Ecco chi difende gli stupratori

«Ci hanno picchiati, sì. Prima i carabinieri, nella camera di sicurezza della caserma di Guidonia; poi le guardie, entrando a Rebibbia. Hanno picchiato me e hanno picchiato anche gli altri: sentivo le loro urla».
Ve ne hanno date sempre troppo poche!
Si lamentano le bestie. Piangono e chiedono aiuto. Che fine hanno fatto le urla di gioia e di divertimento mentre stupravano la povera ragazza di Guidonia?
Svanite, adesso piangono e chiedono aiuto. Dicono di essere stati picchiati prima dai carabinieri e dopo dalle guardie carcerarie. E c’è pure chi, come la parlamentare dei radicali Rita Bernardini e il segretario dell’associazione “Nessuno tocchi Caino” Sergio D’Elia (ex dirigente di “Prima Linea”, l’organizzazione terroristica di estrema sinistra), s’indigna e va a trovarli in carcere per confortarli e accertarsi che non siano maltrattati. Ma vaffanculo!
Dov’erano la Bernardini e D’Elia in questi giorni? Perché non hanno portato la loro solidarietà alla ragazza di Guidonia violentata? Come sempre la vittima è Caino, tanto Abele è ormai già bello che morto.
Leggetelo perché il racconto della Bernardini è proprio da strappalacrime:
«Uno zoppicava e aveva segni di percosse su un occhio, sulle gambe e sull’anca destra, altri due avevano gli occhi pesti, ma affermavano, uno di essere caduto e l’altro di essersi picchiato da solo per la disperazione. Ma due hanno ammesso di essere stati pestati a più riprese nelle camere di sicurezza della caserma dei carabinieri di Guidonia. Schiaffi, pugni e calci sono stati dati ai sei romeni in caserma, anche se non so se per rabbia o per farli confessare. Di sicuro oggi erano molto impauriti. Non ci sentiamo di escludere che i sei rumeni abbiano subito ulteriori maltrattamenti, seppure di minore intensità e violenza fisica, anche al momento dell’ingresso a Rebibbia. Il romeno che dice di essersi picchiato da solo non riesce a mangiare, è disperato e piange in continuazione. Un altro, che non parla una parola di italiano, deglutisce in continuazione, si vede che sono tutti terrorizzati. Quelli che parlano italiano ci hanno spiegato che in caserma erano in sei celle diverse e ogni tanto qualcuno entrava e li picchiava».
Cara Bernardini e caro D’Elia, se avete così tanto timore che i vostri amati rumeni siano pestati in carcere, perché non ve li portate a casa? Poverini, col freddo di questi giorni gradiranno di certo un brodino caldo, una copertina, due carezzine e il bacino della buonanotte. Oppure potreste fare l’esatto contrario: stabilitevi voi in cella a Rebibbia con i vostri amati stupratori. Quale migliore modo per difenderli da possibili altre aggressioni. Mi raccomando però, attenti alle spalle!
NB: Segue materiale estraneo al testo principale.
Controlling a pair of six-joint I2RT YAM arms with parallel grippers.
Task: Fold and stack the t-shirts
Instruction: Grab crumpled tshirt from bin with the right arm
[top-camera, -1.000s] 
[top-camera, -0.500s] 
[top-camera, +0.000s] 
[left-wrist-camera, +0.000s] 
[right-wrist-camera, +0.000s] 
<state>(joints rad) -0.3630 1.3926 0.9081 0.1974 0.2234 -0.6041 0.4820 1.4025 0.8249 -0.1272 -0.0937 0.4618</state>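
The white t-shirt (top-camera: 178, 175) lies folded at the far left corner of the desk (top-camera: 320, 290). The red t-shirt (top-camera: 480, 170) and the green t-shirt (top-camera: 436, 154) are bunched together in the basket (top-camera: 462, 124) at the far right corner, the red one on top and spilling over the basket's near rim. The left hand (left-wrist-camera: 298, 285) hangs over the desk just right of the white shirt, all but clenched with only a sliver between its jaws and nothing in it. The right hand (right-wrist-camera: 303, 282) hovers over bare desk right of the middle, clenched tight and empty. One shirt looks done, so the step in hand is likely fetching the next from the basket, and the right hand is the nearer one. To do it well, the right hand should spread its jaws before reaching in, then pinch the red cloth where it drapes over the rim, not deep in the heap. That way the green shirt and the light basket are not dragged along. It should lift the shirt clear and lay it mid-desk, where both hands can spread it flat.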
Non solo. I deputati radicali presenteranno un’interrogazione urgente ai ministri della Difesa e della Giustizia, nella quale chiederanno che si accerti, attraverso il riscontro delle cartelle cliniche, in che condizioni fisiche i sei romeni sono entrati in carcere. «Nel nostro codice – ha detto la Bernardini – non è previsto che nessuno debba subire pestaggi o violenze perché ha commesso un reato».
Illustre radicale libero, perché non chiede anche le cartelle cliniche della povera ragazza di Guidonia? Le ricordo inoltre che nel nostro codice è anche previsto che nessuno debba subire pestaggi e violenze solo perché si azzarda incatuamente ad uscire la sera. Infine, signora Bernardini, li difenderebbe così strenuamente queste bestie se ad essere stuprata fosse stata lei o sua figlia? (do.mal.)
ULTIM’ORA: Mentre scrivo apprendo che due dei sei rumeni di Guidonia sono già a casa grazie a una decisione del giudice di Tivoli che gli ha concesso i domiciliari (ma dove, se vivevano nelle baracche?). Tutto questo mentre a Cassano Jonio vengono arrestati altri cinque rumeni con l’accusa di violenza sessuale di gruppo su di una donna, anch’essa rumena di 21 anni.
Anche questi sono “ignobili” pregiudizi nei confronti degli immigrati?